At this stop on the tour, we got to see some community power in action. What the AP didn't really write about was how the folks from Rubbertown aren't just sitting around with their pollution and their heart disease saying "woe is me." They are fighting. In fact, they fought so hard that Louisville, Kentucky has now intstituted the strictest air toxics programs in the nation, thanks to their efforts. Part of how they won this was with data - cold, hard data that showed they were being poisoned every time they took a breath. But they didn't rely on the factories, or the local air pollution control district, or the state, or even the EPA, to collect the data. They got it themselves, with the help of some other poisoned folks from down in Texas.

Have you heard of the Bucket Brigade? People in Cancer Alley (the stretch along the lower Mississippi loaded with chemical and petroleum refineries) would capture air samples in big plastic buckets to be tested for contaminants. Many of them used the data to win settlements for health care or to be relocated to cleaner communities. Some folks in Port Arthur, Texas won a settlement this way that they used to purchase two high-tech air monitors, that could be used to monitor real-time toxic exposures. Then they took their air monitors on the road - and one of the places they went was Rubbertown.

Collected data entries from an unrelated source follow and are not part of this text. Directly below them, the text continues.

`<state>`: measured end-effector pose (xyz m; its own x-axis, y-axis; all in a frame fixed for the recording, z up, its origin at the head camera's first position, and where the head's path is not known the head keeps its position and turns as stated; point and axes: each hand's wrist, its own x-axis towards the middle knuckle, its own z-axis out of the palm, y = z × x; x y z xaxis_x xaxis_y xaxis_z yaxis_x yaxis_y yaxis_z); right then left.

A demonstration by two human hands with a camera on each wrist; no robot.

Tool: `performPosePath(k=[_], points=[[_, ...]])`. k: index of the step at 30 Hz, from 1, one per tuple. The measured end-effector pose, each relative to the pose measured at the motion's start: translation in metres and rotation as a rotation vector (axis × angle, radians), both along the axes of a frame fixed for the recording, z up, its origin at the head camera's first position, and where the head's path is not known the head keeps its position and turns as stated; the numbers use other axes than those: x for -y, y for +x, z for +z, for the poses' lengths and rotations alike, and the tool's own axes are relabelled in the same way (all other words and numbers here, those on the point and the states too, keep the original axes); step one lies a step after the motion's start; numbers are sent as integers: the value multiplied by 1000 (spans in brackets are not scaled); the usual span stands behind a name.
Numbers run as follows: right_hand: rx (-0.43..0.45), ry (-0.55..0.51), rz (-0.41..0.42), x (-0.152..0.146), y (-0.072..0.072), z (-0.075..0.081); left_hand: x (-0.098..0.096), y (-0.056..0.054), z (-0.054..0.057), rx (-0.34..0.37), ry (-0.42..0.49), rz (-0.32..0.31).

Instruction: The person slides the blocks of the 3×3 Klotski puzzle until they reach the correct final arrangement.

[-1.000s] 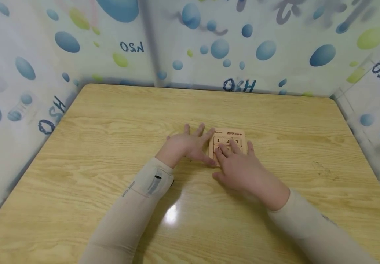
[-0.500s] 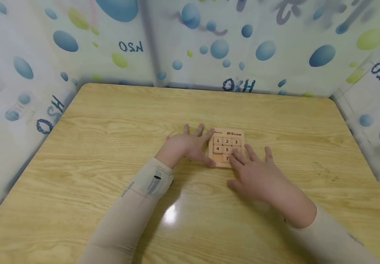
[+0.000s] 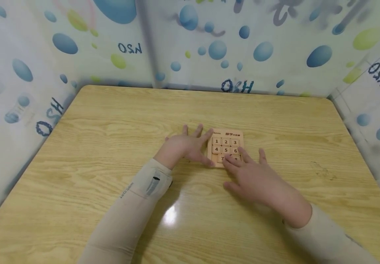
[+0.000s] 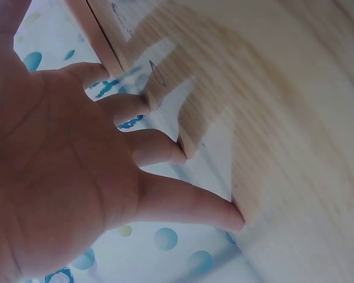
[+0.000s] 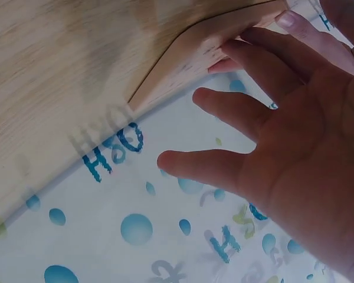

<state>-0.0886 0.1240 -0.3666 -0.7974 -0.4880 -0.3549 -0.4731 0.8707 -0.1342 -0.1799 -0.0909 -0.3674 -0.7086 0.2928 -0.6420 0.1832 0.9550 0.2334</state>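
Note:
A wooden number slide puzzle lies flat on the table, its tiles 1 to 6 in two upper rows. In the bottom row, tile 7 sits left of tile 8, and an open slot shows at the left. My left hand is spread beside the board, with thumb and index fingertips at its left edge. The right hand reaches in from the lower right, its straight fingertips on the bottom row, partly covering tiles 7 and 8. In the right wrist view, the puzzle's edge shows beyond the fingers.
The wood-grain table extends around the board on all sides. A wall covering with blue and green dots borders its back and sides. A bright light reflection shines on the near tabletop.
My right hand has drawn back to the lower right, uncovering the number tiles, then moved slightly left. Tile 7 has slid a little left, and tile 8 now shows. The left hand stays put.

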Motion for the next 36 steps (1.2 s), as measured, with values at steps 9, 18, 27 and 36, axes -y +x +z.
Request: performPosePath(k=[9,18,27,36], points=[[24,-29,55,7,-8,-9,0,1,-3,-11,-6,-6],[-1,11,-44,-21,4,-5,-5,1,-4,-23,17,-8],[-19,25,-62,-36,13,-5,-5,1,-2,-13,3,-3],[-44,17,-70,-32,17,-4,-5,2,-1,8,-1,-1]])
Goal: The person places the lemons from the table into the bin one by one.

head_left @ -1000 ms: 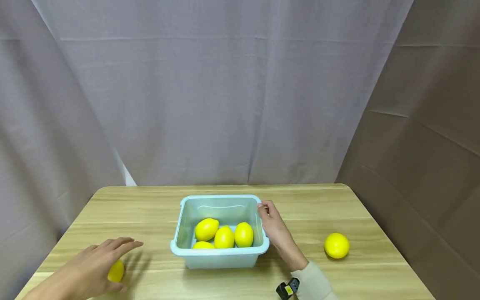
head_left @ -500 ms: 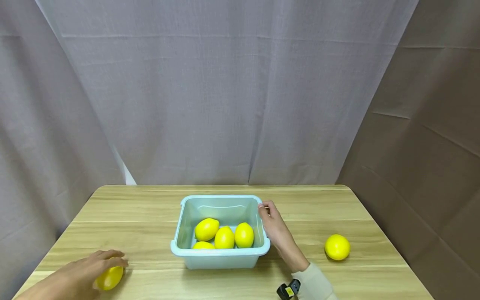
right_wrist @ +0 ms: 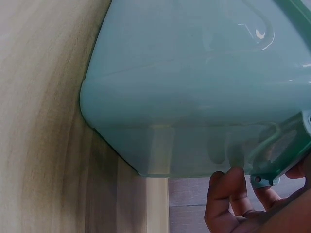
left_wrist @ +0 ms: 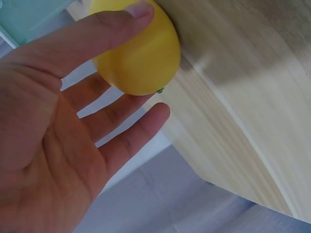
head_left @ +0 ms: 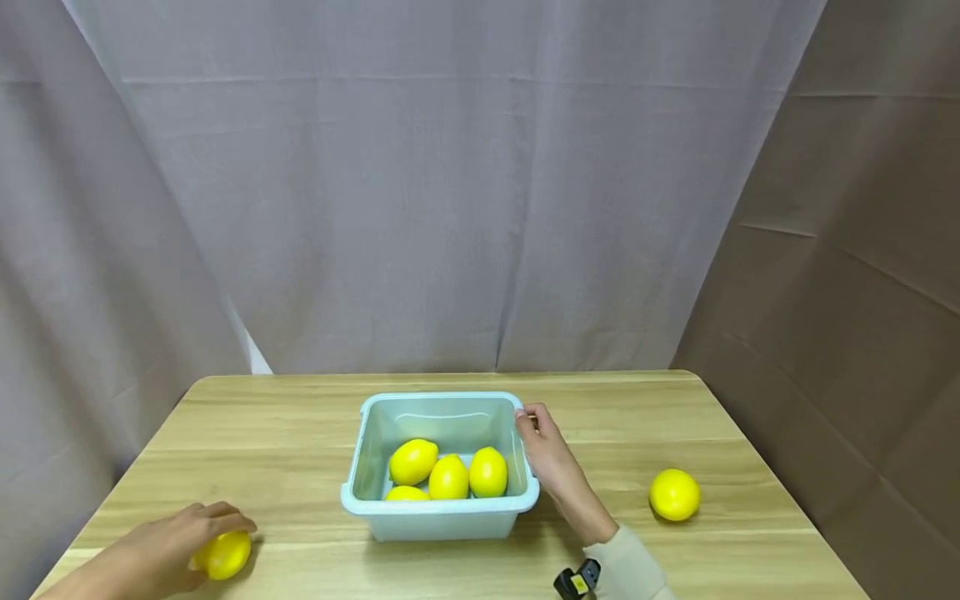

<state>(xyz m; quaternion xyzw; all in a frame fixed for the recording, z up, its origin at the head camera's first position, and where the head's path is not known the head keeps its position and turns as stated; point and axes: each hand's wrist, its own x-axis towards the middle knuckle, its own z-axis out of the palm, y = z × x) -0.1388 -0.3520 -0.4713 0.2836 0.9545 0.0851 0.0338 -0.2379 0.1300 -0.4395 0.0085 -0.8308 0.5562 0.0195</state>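
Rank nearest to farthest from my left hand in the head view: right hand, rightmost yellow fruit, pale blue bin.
1. Pale blue bin, right of your left hand.
2. Right hand, at the bin's right side.
3. Yellow fruit, farthest right.

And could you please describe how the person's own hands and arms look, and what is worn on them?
The right arm has a pale cream sleeve. By its cuff sits a small black device with a yellow patch. The left wrist shows no sleeve within the picture. I see no glove on the left grip or the right grip.
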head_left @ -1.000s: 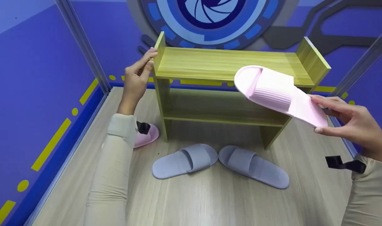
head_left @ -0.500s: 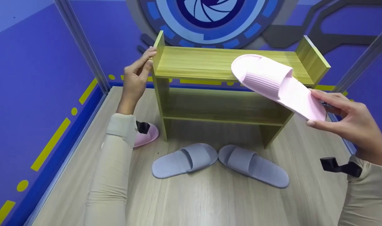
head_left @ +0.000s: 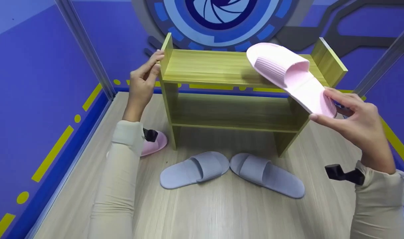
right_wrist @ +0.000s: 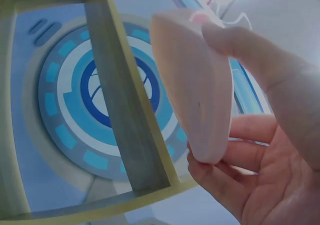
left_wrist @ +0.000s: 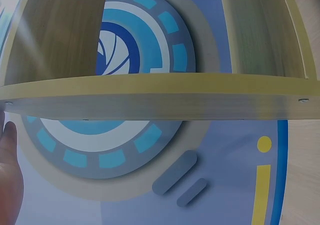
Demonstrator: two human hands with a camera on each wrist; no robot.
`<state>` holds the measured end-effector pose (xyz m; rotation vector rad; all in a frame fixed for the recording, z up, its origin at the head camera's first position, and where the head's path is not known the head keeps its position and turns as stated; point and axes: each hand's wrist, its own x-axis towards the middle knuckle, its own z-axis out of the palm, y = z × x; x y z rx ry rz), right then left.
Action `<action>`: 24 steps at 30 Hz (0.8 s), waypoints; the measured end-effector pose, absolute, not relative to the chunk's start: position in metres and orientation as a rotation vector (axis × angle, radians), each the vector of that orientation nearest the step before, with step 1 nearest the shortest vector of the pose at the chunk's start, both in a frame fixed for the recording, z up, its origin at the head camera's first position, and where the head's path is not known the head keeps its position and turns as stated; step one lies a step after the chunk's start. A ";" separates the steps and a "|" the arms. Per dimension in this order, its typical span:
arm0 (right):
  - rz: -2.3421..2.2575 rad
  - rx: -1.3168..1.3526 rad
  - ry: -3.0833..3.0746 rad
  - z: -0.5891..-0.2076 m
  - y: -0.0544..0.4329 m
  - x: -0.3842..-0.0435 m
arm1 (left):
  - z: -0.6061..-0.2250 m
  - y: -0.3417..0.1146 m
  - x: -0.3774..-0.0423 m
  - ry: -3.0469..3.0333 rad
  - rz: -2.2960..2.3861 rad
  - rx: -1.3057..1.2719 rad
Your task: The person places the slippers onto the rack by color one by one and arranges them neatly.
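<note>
My right hand (head_left: 358,121) pinches a pink slide slipper (head_left: 271,63) by its heel end, thumb on one edge and fingers on the other. The slipper is tilted, toe up and to the left, and overlaps the top board of a yellow-green wooden shoe rack (head_left: 202,66). In the right wrist view the slipper's sole (right_wrist: 187,80) faces the camera. With thumb and fingertips, my left hand (head_left: 144,81) holds the upper left side panel (head_left: 168,49) of the rack. Only a sliver of that hand (left_wrist: 9,175) shows in the left wrist view.
Two grey slippers, left (head_left: 192,169) and right (head_left: 268,176), lie on the floor before the rack, toes meeting. Another pink slipper (head_left: 157,144) lies left of the rack, partly hidden by my left forearm. Blue walls (head_left: 39,83) stand behind and at the sides.
My right hand has moved up and leftward with the pink slipper, bringing its toe higher over the rack's top board. My left hand stays at the side panel.
</note>
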<state>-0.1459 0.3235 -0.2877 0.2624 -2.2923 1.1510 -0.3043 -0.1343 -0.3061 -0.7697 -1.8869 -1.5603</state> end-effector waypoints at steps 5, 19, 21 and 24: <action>1.044 0.133 -2.358 -0.285 0.313 -0.150 | -0.308 -0.136 -0.304 -1.891 -1.556 -0.782; 0.836 -0.008 -2.450 -0.279 0.286 -0.166 | -0.307 -0.136 -0.305 -1.895 -1.532 -0.785; 0.815 -0.002 -2.448 -0.277 0.282 -0.168 | -0.307 -0.136 -0.305 -1.889 -1.537 -0.788; 0.790 0.005 -2.455 -0.275 0.277 -0.171 | -0.306 -0.136 -0.304 -1.877 -1.554 -0.793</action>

In Tonawanda, the fight is far from its happy ending, but I think this is the part of the story that the AP left out. The people in these communities may not have the resources or the power to stage high-profile campaigns, they may be less educated than most "environmentalists" and they may be suffering from all kinds of illnesses without adequate access to health care, but they certainly aren't resigned to this poisoned fate.

At that tour stop in Tonawanda in front of the 3M plant, we got to see community members fire up that Cerex air monitor for the first time (they got high readings for ozone and benzene, as I recall). After the tour we all gathered, with a lot of other people from the surrounding area, at a church in east Buffalo for a community meeting on environmental issues, and delicious Caribbean food prepared by the members of the Toxic Waste/Lupus Coalition. Directly across the street from the church was a large state Superfund site, the former location of a lead smelter inside the inner-city neighborhood. We heard a lot of discussion about the environmental justice issues that are high on the list for the attendees, and I think a lot of people were thinking, "now what?"

It's a long, hard fight ahead for all these communities, for Tonawanda, for east Buffalo, for the hundreds across the nation that the AP identified in their study and many hundreds of others that the report overlooked. At the end of the gathering, a group of women called the Sisters of Creative Sound told some stories, sang and drummed for us. They said, "we're gonna send you out with a healing rhythm." Everybody danced out of the church to the drumming, bellies full of good food. I know that afterwards, everybody went back to their own neighborhoods across the country with a little more juice for the fight. I think they were all carrying that healing rhythm home with them.